-- WHAT YOU ARE ASKED TO DO --
For the listing below, output exactly the lines from the line with "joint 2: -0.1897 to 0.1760" up to and including the line with "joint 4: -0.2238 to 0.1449", and no other lines.
### GIVEN INFORMATION
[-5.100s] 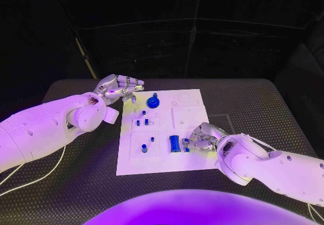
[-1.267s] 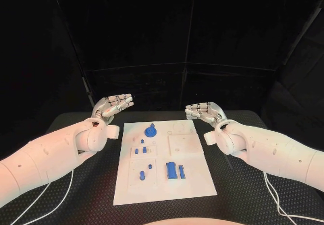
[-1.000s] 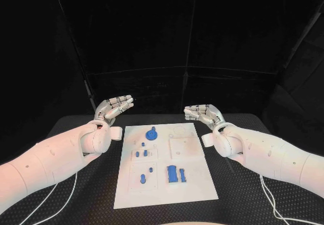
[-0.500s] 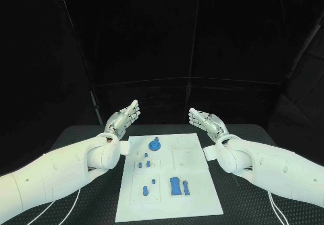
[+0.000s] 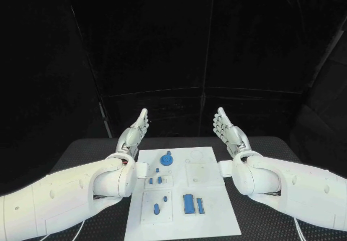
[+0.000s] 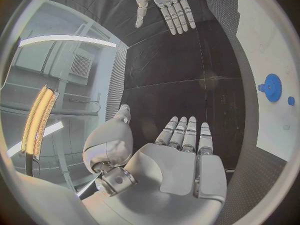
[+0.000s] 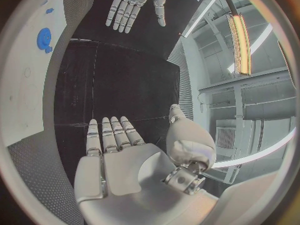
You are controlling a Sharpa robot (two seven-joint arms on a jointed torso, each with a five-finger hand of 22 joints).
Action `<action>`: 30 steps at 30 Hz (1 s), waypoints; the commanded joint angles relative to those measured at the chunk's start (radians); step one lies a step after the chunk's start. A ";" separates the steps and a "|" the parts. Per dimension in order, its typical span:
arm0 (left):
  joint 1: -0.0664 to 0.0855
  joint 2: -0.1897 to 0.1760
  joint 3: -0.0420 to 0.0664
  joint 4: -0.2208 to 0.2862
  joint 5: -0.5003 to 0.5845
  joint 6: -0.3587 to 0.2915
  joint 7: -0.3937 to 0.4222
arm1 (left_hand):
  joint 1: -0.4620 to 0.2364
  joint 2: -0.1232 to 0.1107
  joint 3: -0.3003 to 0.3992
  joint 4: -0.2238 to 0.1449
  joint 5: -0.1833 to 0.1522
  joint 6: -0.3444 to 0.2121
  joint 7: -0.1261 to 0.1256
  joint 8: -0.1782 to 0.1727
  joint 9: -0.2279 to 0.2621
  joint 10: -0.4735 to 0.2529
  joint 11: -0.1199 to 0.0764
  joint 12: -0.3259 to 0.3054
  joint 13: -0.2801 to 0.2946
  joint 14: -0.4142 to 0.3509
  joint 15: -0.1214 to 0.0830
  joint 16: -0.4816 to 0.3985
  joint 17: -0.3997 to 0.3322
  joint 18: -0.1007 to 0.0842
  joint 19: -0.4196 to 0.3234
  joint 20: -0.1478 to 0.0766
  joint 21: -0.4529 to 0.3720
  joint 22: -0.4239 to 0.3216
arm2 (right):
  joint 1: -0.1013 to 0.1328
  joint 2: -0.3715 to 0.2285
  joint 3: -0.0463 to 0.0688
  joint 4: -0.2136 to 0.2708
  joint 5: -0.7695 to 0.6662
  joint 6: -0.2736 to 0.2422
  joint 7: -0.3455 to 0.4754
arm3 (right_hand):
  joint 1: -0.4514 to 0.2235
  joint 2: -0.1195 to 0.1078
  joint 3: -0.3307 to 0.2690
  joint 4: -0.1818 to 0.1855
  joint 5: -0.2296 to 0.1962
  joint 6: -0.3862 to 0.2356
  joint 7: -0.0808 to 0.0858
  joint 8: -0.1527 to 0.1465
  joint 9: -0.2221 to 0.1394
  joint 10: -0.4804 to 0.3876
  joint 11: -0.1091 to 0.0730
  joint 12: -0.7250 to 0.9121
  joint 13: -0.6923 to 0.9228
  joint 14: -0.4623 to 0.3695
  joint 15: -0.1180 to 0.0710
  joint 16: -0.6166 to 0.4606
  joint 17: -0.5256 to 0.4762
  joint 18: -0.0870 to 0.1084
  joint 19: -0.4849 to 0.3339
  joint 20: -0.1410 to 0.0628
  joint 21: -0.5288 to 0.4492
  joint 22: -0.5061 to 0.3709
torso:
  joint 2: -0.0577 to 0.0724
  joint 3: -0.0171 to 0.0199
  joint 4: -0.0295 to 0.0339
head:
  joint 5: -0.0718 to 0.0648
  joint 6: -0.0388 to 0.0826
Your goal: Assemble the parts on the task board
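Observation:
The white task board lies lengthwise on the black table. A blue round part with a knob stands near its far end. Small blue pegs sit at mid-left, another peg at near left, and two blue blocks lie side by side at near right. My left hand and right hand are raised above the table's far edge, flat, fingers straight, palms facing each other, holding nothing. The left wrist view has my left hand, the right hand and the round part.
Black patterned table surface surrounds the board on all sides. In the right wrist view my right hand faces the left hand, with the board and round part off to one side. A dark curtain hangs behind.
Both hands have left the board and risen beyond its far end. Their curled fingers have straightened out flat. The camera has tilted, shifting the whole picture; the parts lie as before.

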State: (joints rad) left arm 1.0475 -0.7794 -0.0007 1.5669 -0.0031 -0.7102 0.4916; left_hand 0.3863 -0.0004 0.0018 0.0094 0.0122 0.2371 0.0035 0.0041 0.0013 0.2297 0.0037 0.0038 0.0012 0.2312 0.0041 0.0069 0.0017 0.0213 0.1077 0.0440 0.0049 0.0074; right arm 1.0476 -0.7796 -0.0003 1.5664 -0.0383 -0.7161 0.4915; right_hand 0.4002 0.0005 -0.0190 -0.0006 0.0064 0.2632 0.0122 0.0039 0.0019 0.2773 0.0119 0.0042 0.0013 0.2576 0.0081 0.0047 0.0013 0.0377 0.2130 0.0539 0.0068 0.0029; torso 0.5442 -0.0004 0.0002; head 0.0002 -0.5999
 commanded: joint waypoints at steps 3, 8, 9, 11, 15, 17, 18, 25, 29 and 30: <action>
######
-- SOLUTION BELOW --
  joint 2: -0.1897 to 0.1760
  joint 3: -0.0420 to 0.0664
  joint 4: -0.2208 to 0.2862
  joint 5: -0.5003 to 0.5845
  joint 6: -0.3587 to 0.2915
  joint 7: -0.3937 to 0.4222
arm1 (left_hand):
  joint 1: -0.4620 to 0.2364
  joint 2: -0.1232 to 0.1107
  joint 3: -0.3003 to 0.3992
  joint 4: -0.2238 to 0.1449

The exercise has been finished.